So let’s talk about Ignacio Morales. About Leonardo Ahumada. About Nawito Dúo, which isn’t a dúo after all. About the baldy one in El Banco Mundial. About the baldest baldy in Ensamble Majamama. About the only man in Guorl Miusic.
Let’s talk about feedback. But not about electroacoustic feedback – extensively exerted by Nawito – but the one that presents a way of thinking (about) the music one makes when listening to it.
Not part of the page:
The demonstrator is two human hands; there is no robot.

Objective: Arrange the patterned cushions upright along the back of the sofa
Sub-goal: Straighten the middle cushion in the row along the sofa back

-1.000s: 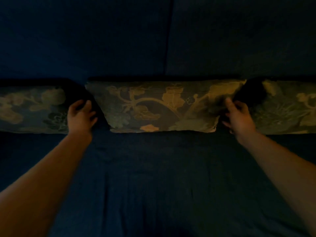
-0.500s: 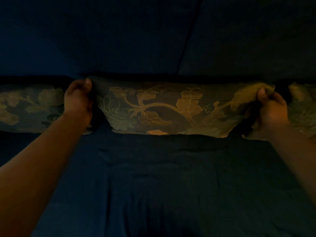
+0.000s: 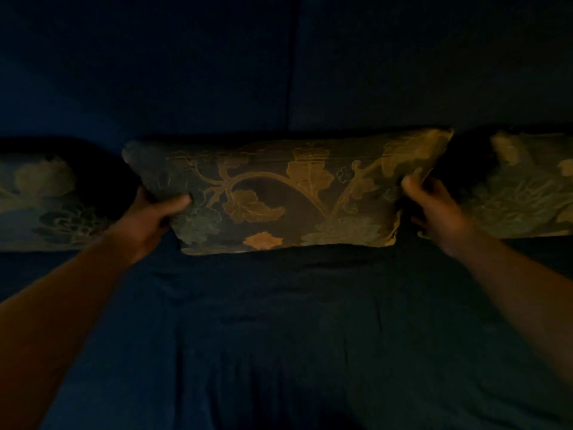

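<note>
The head view is very dim. A middle patterned cushion, dark with a golden vine-and-leaf design, lies along the foot of the dark blue sofa back, resting on the sofa seat. The left hand grasps its left end, thumb laid across the front face, the other fingers hidden behind. The right hand pinches the cushion's right edge near the upper corner. A left cushion and a right cushion of similar pattern lie just beside it, each across a dark gap.
</note>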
That one where the cause is indistinguishable from the effect, where the effect is not necessarily predicated in the cause, where materials precede the shape that forms the materials.
Let’s listen to a jungle music – it’s impossible to avoid metaphores by now – born from José Vicente Asuar Guararia Repanoo; but it is not representing jungle, but coming from there. Infinite organisms in friction, superimposing each other in harmony. At the moment of listening, finding out what was acoustic, electroacoustic or digital is rendered useless in the first place, the jungle factory turns original, filtered or simulated indistinguishable, but the painstaking work which erected it sounds in its complexity, it is the making sounding.
Real hard work: let’s talk about fingers, nails, tact, epidermis of Nawito’s fingertips. That is – in David Tudor’ words – the most sensitive control point in a machine.
Apparati and their connections, colombina’s strings tension, diagrams, patches, springs and iron pieces, are temporary line-ups, nodes, pretexts, software; the operator that sets up and makes the machine, the real jungle territory. There are coagulations, geological faces, pressure points, complex detail zones, energies in the point of transformation, not choosing this or that way: a cave with countless leakage and drain pipes, thick, resounding tones – the wind blows outside the cave – feedback screeches, rumors from a beehive’s working mode, mechanisms rattling, the jingling of exotic birds which cannot be seen covered by the leaves, metal on metal (yes, in every sense of the word); white noise’s faceted roaring, the Mekano girls worn-out sticker; Providencia’s buzzing, hissing in unknown time; an unexpected ringtone; and the most remarkable, particular characterístic in music: a multiplicity of realms and activities, what was called polyphony in the good old days. The mystified concreteness of the on-screen software, where modules are connected, expanding and contracting, and the material proof of the tamed sound idea: a trompe and an mbira.
After almost a decade devoted to electroacous-tic music, Nawito, Leonardo, the ‘noise he-baby’, whoever he would be there inside him, makes news of headway in “Nagual”, not in a militant avant-garde fashion sense – please, let’s keep avant-garde requiescat in pace – but of a curious passerby carelessly strolling thru the park.